New mathematical theory says small organisms may not form species
A new mathematical theory from the University is challenging one of the most basic ideas of biology – that the concept of a 'species' applies to all creatures.
In a paper, published today in the Proceedings of the Royal Society B: Biology, an interdisciplinary team of scientists, including mathematician Dr Tim Rogers, outline findings from a recent study into the mathematics of biodiversity.
Small organisms, measuring less than one millimetre, form the bedrock of the global ecosystem and their diversity is crucial for ecological health and stability. With recent advances in genetic sequencing technology, ecologists had hoped to be able to count the number of different species of such creatures by looking for groups of organisms with similar genomes.
The new results suggest that classifying very small creatures from extremely large populations into species may actually be impossible.

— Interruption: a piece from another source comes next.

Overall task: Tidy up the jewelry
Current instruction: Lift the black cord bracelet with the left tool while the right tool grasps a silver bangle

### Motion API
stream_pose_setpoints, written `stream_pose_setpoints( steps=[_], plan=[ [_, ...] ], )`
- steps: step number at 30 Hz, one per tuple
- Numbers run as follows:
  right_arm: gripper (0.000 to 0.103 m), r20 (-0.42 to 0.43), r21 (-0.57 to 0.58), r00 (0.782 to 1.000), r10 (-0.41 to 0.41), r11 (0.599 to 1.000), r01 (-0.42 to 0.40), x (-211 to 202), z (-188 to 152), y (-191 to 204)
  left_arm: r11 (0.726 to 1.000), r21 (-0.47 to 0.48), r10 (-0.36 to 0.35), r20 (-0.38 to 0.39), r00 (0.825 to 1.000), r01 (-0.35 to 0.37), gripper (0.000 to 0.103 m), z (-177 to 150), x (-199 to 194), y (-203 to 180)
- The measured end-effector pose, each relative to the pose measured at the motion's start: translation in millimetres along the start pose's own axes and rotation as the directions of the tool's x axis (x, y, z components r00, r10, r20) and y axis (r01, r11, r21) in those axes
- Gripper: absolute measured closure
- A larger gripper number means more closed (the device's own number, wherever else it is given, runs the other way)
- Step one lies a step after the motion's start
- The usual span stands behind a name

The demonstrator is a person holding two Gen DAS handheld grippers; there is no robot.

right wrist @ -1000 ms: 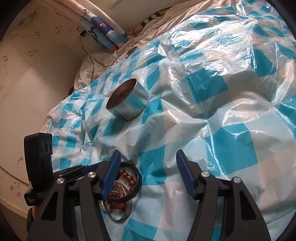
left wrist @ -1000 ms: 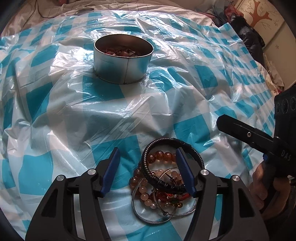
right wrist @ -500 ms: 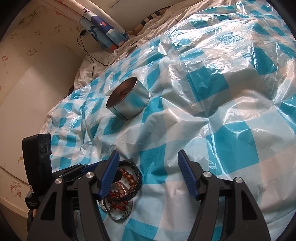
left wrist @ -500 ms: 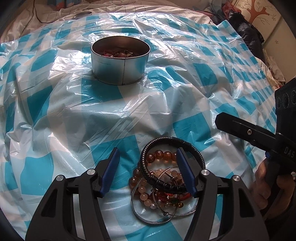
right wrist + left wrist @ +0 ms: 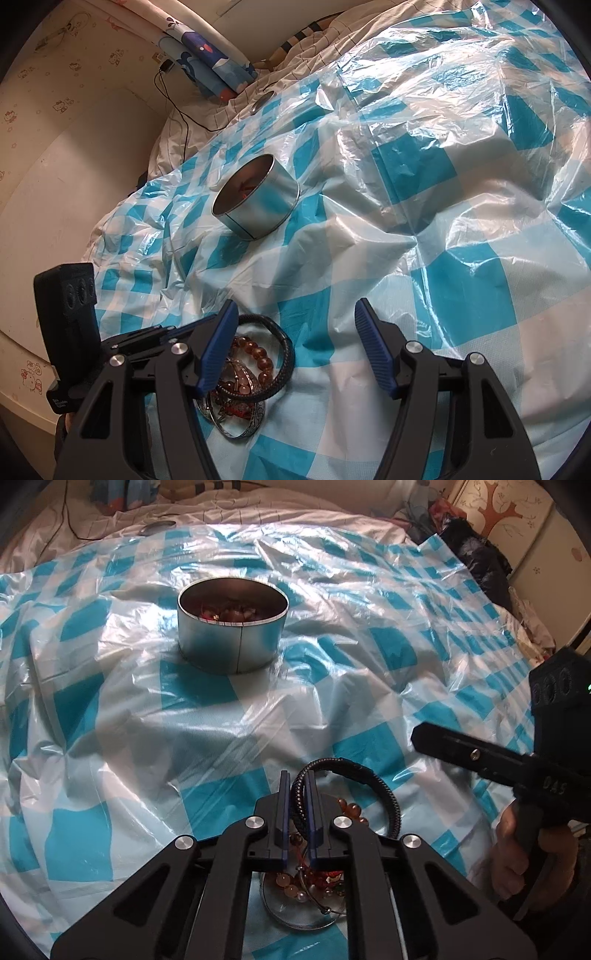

This is because for very large populations, the gradual build-up over time of random genetic mutations leads to an overwhelming amount of diversity, possibly making the idea of 'species' irrelevant.
Report co-author and Prize Fellow in the Centre for Networks & Collective Behaviour Dr Tim Rogers said: "We used a mathematical model to investigate some of the puzzling data on the genetic diversity of very small creatures. Surprisingly, we found that the idea of 'species' may not really be applicable in this case. Our findings suggest that even in very large populations, it's the individuals that matter."